## Your instructions:
Among the entries below, how many lines hold the word "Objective"? Reply with the number only.

Saved data entries
++++

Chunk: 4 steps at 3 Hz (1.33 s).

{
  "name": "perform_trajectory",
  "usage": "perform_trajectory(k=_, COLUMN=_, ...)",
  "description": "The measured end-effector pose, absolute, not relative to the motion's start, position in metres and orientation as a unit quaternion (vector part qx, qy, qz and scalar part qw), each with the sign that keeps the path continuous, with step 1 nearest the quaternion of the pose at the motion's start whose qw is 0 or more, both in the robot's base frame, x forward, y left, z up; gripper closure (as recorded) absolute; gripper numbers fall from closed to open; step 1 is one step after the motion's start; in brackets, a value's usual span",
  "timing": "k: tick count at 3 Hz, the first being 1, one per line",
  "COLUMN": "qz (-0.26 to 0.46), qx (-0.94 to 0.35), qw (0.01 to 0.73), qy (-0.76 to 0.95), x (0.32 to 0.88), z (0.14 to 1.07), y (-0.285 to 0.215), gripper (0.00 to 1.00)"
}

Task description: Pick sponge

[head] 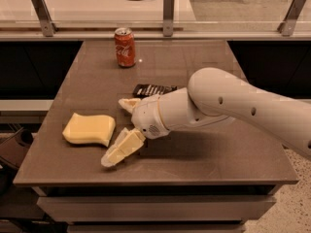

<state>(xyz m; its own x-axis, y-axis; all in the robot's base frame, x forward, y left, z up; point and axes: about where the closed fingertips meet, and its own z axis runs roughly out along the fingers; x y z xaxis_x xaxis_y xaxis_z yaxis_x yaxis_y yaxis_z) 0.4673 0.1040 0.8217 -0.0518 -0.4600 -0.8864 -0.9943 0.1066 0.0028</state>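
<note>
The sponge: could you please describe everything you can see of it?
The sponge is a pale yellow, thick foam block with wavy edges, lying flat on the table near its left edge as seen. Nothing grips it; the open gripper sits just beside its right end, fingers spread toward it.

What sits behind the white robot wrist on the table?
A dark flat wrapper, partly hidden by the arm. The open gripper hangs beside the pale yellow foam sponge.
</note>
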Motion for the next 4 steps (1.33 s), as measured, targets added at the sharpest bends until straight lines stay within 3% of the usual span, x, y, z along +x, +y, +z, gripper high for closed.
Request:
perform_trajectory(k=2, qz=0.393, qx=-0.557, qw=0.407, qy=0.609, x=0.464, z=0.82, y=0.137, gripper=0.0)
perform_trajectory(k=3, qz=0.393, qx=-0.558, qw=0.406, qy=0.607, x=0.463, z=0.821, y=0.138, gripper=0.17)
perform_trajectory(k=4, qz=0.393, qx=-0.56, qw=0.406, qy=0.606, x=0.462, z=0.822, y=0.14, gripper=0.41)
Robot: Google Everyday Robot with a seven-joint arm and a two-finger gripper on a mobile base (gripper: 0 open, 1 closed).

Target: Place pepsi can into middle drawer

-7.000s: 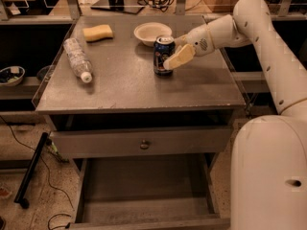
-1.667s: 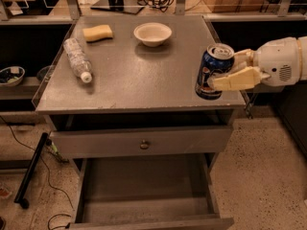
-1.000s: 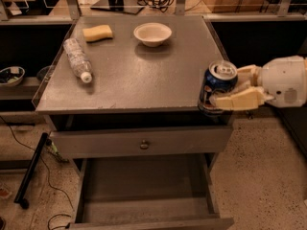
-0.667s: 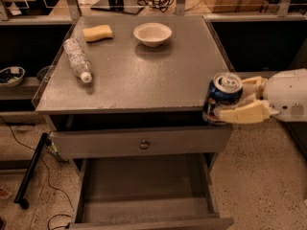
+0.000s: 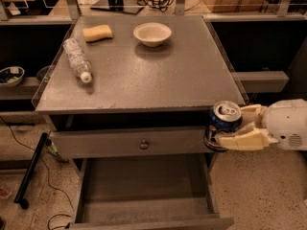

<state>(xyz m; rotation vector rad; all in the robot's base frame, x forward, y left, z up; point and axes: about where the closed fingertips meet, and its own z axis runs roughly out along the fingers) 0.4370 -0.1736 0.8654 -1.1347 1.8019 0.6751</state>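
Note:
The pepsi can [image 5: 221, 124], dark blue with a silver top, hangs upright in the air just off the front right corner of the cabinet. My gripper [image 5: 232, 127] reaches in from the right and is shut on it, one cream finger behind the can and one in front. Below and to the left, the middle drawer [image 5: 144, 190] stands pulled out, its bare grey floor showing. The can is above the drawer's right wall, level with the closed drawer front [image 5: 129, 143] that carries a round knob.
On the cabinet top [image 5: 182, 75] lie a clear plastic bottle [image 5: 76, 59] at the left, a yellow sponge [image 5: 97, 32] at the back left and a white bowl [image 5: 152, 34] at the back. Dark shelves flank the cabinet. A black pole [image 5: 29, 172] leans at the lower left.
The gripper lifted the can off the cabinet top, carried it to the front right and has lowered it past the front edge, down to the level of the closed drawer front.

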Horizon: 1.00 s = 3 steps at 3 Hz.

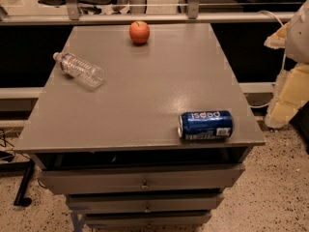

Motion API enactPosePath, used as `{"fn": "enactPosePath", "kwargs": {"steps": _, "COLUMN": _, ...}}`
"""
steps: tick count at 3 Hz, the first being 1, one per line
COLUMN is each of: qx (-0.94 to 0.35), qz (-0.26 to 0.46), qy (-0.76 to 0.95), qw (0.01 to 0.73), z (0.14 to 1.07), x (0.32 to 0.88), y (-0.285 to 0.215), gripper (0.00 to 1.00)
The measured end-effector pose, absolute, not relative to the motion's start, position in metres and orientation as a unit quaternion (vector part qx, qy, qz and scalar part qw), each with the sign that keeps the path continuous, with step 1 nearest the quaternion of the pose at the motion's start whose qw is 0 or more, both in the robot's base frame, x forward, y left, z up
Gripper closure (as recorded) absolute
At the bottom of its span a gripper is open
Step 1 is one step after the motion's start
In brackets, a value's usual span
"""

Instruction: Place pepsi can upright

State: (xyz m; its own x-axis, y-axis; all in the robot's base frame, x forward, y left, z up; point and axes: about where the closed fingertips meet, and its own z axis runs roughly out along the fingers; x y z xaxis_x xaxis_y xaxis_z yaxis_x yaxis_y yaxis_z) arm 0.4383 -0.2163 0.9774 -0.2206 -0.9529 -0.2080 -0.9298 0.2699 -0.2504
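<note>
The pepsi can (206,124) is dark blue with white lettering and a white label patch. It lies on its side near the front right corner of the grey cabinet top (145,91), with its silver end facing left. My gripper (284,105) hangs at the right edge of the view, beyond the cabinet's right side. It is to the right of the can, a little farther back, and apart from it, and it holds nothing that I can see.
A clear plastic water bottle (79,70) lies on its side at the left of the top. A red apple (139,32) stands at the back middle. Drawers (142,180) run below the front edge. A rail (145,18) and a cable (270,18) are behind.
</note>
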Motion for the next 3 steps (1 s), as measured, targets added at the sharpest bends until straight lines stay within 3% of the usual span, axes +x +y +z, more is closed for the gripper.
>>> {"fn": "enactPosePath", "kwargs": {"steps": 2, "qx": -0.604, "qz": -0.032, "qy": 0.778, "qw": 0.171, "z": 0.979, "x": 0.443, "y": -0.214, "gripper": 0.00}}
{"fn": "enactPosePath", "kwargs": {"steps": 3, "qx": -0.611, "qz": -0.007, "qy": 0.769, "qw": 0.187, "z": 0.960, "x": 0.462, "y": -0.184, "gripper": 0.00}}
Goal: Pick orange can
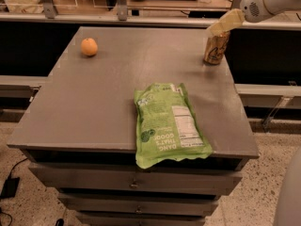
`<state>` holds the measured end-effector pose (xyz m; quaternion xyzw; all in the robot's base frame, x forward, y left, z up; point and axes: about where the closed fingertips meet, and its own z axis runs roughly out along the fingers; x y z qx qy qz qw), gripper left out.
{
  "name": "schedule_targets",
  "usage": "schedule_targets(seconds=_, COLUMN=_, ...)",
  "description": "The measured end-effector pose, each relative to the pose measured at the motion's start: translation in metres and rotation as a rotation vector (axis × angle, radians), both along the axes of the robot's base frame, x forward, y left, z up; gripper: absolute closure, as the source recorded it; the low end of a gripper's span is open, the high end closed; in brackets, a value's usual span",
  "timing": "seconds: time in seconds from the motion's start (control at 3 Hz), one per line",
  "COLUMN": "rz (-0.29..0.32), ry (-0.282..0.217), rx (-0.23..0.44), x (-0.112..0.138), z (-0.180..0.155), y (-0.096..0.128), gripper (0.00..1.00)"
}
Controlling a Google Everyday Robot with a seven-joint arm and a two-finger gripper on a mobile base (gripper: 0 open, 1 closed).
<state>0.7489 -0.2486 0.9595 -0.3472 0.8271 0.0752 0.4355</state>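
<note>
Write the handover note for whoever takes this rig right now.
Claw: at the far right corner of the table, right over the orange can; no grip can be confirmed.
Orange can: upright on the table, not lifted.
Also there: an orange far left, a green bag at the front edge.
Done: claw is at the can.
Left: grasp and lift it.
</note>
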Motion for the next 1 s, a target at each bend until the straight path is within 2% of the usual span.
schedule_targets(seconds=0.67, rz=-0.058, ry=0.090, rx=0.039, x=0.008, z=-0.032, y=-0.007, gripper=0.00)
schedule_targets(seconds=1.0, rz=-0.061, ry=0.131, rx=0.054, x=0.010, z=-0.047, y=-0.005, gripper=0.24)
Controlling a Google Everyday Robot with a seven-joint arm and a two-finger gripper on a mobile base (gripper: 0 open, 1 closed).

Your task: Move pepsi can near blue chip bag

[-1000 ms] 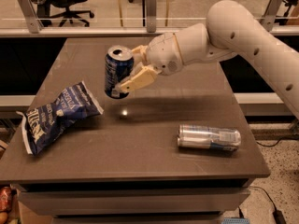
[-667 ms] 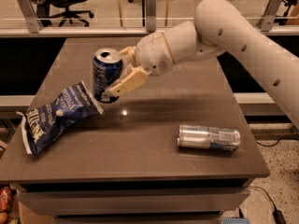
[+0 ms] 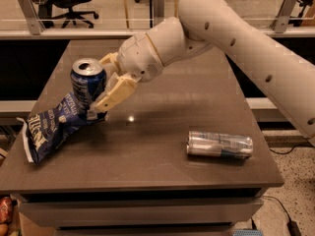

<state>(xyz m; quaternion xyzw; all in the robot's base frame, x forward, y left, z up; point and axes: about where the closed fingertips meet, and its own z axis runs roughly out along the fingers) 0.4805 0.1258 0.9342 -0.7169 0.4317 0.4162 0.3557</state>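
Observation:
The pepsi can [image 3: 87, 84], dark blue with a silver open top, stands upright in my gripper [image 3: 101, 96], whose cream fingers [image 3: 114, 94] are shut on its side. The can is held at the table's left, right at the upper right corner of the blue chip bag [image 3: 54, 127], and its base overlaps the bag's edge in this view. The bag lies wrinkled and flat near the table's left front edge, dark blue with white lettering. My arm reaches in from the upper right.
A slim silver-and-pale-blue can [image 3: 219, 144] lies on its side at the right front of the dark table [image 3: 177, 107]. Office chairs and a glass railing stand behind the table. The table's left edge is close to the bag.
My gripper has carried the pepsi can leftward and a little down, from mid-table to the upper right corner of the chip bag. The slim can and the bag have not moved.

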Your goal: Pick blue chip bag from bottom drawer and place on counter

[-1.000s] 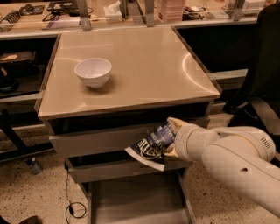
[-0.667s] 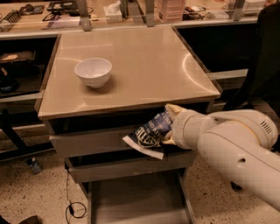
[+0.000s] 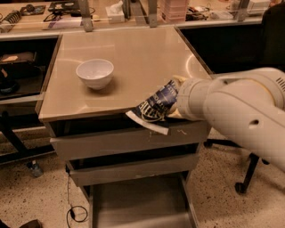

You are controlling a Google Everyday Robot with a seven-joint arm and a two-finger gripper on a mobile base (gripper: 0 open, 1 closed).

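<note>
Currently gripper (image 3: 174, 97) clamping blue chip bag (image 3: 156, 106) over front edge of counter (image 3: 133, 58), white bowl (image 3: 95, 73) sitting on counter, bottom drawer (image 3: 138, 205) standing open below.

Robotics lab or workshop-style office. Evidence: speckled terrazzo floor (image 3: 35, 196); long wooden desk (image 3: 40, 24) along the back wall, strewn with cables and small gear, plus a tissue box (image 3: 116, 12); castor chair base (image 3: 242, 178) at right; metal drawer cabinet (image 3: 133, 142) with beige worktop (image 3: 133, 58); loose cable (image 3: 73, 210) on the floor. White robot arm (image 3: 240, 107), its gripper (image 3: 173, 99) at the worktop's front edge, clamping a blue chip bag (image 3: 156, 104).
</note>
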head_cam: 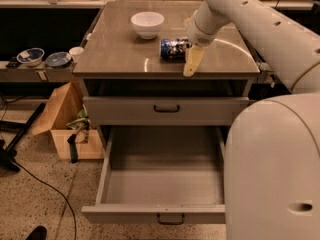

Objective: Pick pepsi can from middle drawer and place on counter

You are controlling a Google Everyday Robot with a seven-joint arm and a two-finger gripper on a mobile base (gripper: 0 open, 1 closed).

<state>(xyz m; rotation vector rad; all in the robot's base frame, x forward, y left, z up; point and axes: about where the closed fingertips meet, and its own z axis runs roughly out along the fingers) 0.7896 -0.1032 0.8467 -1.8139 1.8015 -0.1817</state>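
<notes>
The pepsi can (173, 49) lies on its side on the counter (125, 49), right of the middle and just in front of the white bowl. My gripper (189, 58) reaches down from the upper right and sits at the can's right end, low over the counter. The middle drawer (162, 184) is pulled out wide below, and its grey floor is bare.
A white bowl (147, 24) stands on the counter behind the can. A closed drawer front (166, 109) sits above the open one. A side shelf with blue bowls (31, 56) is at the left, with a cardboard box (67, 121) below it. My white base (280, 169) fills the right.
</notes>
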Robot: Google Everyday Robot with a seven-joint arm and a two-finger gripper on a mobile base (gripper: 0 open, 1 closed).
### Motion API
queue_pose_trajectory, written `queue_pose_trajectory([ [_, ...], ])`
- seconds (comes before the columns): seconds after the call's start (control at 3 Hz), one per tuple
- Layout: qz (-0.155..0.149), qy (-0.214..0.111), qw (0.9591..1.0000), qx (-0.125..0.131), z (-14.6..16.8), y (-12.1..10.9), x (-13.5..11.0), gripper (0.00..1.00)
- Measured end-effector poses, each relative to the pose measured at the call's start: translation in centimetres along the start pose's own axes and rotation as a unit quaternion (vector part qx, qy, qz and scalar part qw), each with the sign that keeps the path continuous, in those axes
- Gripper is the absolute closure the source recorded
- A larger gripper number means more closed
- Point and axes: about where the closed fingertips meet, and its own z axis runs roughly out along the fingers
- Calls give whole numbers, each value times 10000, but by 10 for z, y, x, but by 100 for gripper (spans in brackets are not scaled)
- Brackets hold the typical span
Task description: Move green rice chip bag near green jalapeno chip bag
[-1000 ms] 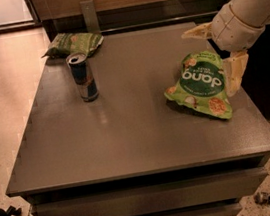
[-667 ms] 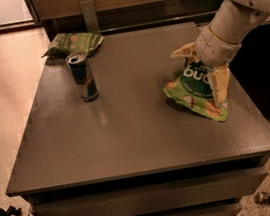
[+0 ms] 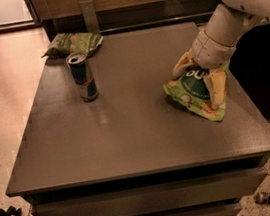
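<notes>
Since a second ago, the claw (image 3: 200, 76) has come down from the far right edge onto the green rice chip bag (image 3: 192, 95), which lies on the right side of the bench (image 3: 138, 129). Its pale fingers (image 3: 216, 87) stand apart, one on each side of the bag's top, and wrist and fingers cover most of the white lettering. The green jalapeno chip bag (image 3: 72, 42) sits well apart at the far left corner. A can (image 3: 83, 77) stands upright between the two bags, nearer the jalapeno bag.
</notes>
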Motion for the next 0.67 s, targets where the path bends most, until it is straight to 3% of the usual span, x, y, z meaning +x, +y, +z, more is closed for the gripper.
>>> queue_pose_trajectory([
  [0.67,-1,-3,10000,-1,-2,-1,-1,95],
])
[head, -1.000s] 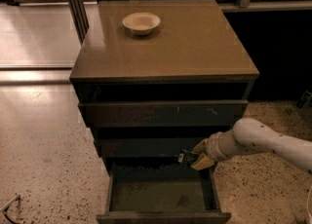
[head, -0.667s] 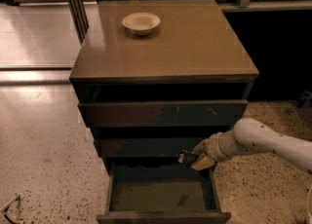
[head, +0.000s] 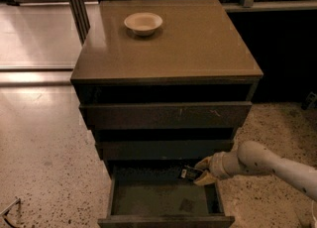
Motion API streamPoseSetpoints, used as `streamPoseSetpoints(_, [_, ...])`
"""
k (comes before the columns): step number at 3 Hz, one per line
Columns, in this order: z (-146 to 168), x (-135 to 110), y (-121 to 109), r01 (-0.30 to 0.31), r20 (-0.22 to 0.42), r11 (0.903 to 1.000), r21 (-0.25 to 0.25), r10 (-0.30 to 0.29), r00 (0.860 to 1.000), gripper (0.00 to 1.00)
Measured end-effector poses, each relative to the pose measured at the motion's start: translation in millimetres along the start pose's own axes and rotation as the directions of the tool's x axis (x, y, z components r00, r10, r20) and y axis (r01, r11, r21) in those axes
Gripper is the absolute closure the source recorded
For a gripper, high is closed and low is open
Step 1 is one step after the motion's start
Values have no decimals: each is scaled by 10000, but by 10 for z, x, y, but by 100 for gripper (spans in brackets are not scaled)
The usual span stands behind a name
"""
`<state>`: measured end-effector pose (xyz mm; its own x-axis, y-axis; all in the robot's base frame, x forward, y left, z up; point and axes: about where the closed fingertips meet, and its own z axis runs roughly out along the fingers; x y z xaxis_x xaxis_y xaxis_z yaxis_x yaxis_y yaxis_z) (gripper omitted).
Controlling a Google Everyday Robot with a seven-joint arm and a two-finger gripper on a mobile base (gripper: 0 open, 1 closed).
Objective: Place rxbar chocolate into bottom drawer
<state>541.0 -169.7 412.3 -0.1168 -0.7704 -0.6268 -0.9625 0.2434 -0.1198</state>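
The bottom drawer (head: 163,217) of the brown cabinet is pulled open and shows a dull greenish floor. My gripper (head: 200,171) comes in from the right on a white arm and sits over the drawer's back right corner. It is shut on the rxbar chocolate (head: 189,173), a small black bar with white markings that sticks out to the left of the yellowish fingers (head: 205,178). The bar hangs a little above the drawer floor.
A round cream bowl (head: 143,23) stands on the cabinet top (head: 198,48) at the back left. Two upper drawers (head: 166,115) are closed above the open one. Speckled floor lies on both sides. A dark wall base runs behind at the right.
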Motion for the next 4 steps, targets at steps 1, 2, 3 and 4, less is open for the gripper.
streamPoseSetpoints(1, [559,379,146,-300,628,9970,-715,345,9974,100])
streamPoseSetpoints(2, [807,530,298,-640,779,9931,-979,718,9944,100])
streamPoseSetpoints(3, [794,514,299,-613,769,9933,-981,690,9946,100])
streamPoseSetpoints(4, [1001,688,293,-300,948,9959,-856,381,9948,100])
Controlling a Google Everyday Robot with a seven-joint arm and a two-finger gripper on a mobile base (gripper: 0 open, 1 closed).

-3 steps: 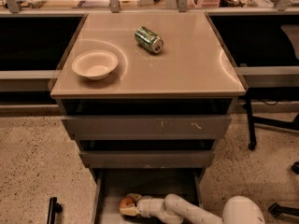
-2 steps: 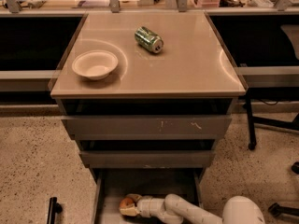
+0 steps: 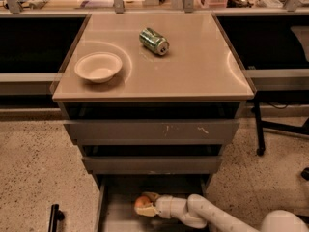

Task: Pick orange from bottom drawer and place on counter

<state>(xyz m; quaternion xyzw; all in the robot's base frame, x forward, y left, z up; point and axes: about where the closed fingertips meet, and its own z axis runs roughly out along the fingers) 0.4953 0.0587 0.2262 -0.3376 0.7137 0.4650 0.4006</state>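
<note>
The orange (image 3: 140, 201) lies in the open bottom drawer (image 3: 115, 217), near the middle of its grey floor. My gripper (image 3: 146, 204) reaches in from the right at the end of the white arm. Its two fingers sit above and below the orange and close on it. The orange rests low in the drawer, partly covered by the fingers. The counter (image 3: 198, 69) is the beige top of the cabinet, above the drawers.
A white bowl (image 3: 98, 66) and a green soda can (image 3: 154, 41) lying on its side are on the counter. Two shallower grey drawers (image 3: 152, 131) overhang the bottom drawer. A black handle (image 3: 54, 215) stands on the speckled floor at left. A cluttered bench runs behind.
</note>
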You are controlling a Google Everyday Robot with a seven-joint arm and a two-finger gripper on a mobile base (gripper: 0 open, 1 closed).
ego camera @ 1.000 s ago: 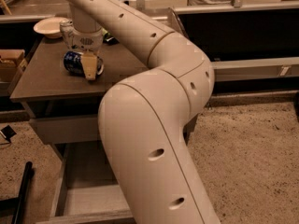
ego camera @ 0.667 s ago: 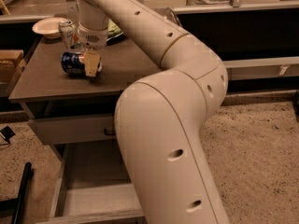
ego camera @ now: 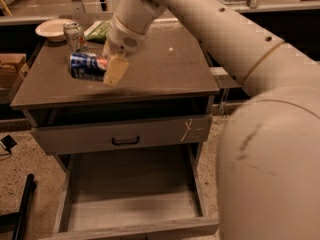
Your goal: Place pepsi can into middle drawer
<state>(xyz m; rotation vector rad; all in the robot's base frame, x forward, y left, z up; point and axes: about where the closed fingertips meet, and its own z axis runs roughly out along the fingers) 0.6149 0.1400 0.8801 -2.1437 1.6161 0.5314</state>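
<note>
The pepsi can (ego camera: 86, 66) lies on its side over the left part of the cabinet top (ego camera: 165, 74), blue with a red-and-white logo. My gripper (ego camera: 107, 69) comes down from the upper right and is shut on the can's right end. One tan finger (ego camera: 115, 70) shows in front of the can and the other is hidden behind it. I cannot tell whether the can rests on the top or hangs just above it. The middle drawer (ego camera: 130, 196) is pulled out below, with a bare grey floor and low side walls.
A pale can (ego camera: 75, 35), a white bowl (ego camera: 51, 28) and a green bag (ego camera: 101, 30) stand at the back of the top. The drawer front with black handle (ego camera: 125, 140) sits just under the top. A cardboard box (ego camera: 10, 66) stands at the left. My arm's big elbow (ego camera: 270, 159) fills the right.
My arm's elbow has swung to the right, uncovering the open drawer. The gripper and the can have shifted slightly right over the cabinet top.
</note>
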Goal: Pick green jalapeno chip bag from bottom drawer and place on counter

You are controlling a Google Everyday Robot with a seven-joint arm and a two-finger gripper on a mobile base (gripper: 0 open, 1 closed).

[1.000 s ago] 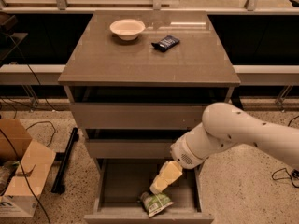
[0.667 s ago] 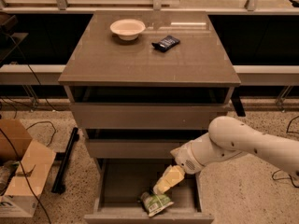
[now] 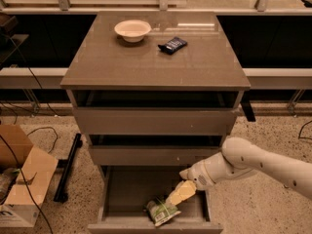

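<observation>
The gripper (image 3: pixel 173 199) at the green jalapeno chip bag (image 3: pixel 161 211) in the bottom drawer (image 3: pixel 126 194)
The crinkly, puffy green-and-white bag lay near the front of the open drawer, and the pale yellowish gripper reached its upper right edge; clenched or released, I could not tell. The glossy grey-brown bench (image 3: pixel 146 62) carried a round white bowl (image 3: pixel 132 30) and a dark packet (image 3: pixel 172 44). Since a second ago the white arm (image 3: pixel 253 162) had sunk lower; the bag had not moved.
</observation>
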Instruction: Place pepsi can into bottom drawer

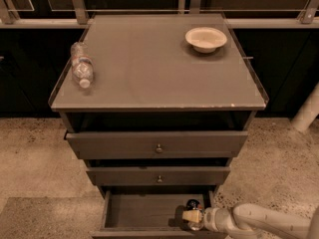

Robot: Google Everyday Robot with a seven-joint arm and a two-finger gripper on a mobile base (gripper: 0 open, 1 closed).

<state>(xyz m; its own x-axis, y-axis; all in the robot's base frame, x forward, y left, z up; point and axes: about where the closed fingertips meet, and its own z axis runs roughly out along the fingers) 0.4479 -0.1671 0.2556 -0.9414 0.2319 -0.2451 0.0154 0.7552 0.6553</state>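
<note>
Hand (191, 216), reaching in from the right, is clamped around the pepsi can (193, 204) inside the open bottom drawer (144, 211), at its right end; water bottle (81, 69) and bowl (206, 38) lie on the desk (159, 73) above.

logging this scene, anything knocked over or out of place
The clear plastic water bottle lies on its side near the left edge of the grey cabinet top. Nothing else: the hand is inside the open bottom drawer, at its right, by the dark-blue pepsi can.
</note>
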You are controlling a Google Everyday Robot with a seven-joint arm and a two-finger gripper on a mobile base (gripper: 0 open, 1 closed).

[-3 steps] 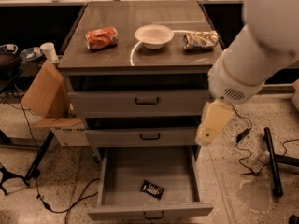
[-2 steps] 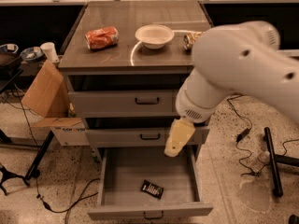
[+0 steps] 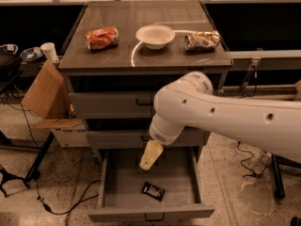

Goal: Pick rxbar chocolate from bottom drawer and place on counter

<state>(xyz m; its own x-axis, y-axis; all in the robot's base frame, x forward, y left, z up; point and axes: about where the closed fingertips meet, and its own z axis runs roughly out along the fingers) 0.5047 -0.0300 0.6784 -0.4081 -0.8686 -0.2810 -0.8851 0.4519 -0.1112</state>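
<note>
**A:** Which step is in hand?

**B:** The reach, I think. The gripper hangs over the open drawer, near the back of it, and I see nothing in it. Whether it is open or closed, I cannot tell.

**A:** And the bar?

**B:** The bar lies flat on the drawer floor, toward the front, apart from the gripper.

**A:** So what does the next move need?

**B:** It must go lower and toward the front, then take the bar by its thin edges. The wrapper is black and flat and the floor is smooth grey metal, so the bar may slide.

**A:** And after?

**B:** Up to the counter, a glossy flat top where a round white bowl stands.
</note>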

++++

## Response to this task:
2